<<<<

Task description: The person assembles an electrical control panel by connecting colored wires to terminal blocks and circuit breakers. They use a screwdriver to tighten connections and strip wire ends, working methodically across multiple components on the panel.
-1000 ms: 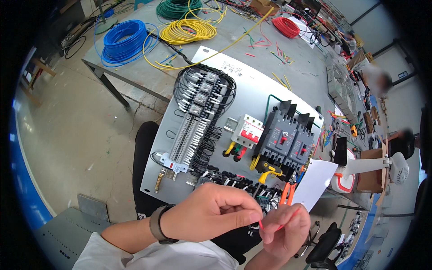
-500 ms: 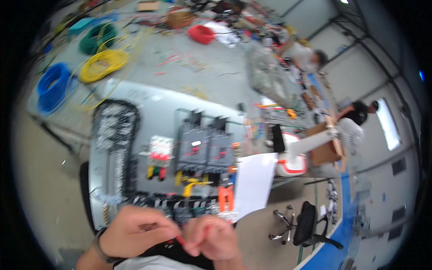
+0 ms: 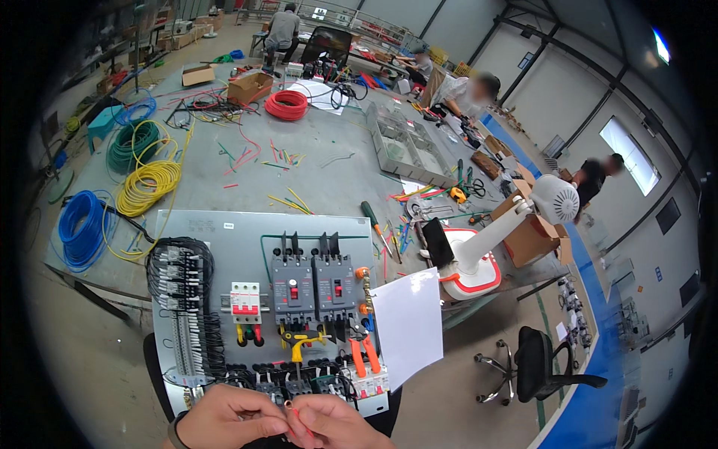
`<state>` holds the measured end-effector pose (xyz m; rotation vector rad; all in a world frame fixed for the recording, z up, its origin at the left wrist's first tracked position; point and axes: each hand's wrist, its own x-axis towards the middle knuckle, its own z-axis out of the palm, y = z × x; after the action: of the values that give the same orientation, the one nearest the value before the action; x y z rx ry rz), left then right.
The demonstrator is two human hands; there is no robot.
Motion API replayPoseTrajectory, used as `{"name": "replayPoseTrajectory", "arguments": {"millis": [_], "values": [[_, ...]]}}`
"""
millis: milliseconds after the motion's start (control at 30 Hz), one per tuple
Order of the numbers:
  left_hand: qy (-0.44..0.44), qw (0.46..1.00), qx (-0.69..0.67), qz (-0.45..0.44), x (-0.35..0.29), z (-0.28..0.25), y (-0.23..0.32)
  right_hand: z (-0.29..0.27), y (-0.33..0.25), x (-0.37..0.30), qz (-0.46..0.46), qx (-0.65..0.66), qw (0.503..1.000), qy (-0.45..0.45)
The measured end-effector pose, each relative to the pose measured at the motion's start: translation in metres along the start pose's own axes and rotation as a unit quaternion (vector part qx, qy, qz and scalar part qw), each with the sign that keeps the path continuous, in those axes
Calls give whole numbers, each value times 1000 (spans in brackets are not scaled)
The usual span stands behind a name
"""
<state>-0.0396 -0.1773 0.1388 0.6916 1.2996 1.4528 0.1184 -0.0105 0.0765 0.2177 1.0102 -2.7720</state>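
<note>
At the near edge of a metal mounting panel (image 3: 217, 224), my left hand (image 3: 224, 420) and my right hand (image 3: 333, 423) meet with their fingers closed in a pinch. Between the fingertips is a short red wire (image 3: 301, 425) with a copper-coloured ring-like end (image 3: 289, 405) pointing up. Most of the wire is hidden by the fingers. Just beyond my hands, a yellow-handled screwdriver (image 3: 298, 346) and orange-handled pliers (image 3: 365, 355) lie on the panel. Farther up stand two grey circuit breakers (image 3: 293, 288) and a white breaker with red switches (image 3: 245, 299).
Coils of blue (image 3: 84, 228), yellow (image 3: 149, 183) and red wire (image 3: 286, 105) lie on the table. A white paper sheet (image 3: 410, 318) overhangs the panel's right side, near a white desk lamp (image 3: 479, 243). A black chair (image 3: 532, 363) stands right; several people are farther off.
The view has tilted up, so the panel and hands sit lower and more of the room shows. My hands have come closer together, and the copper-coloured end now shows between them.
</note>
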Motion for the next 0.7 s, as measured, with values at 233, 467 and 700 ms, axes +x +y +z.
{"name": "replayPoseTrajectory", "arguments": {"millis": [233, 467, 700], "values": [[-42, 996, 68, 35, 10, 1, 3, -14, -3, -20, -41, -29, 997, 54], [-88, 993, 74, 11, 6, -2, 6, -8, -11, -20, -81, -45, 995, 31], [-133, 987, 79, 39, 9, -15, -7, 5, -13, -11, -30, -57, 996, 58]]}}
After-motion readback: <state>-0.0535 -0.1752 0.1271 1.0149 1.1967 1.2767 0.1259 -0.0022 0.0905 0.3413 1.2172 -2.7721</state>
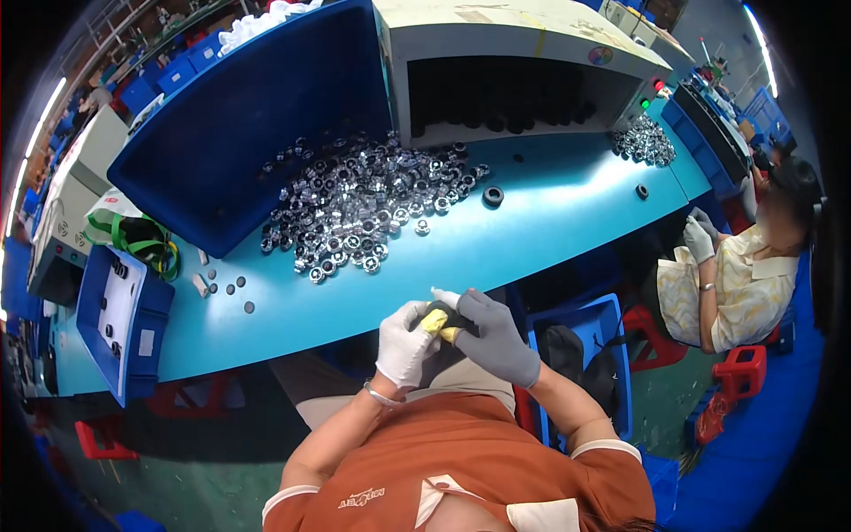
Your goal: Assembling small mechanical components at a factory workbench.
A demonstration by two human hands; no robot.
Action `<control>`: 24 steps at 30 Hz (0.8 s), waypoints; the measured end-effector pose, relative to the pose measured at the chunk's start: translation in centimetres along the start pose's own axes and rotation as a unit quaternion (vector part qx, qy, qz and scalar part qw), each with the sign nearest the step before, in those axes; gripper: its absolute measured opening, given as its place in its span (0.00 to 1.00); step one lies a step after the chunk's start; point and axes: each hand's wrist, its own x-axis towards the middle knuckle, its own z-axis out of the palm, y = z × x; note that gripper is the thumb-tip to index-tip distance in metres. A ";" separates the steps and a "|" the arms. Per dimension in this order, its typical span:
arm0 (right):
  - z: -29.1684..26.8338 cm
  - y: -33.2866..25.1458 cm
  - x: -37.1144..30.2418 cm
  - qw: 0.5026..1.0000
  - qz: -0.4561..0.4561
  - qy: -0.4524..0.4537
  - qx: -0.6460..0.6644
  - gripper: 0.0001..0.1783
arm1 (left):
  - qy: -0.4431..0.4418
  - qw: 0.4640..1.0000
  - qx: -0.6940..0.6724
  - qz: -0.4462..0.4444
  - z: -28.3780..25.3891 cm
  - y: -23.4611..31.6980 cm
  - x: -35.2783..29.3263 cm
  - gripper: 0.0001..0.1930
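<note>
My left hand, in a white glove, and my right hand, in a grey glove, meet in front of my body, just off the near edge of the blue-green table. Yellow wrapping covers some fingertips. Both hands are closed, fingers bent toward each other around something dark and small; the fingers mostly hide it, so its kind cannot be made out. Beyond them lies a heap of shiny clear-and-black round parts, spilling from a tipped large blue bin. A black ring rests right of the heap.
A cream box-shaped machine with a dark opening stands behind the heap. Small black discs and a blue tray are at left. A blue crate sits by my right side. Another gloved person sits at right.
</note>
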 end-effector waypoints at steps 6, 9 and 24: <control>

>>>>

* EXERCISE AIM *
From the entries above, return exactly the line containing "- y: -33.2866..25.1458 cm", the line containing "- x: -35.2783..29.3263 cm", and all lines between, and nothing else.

* RESPONSE BELOW *
  - y: -33.2866..25.1458 cm
  - x: -37.1144..30.2418 cm
  - qw: 0.5026..1.0000
  - qz: -0.4561..0.4561
  - qy: -0.4524..0.4537
  - qx: -0.6460..0.6644
  - gripper: 0.0001..0.1783
arm1 (left):
  - qy: -0.4431..0.4418
  - qw: 0.4640..1.0000
  - qx: -0.6940..0.6724
  - qz: -0.4462..0.4444
  - z: -28.3780..25.3891 cm
  - y: -23.4611..31.6980 cm
  - x: -35.2783..29.3263 cm

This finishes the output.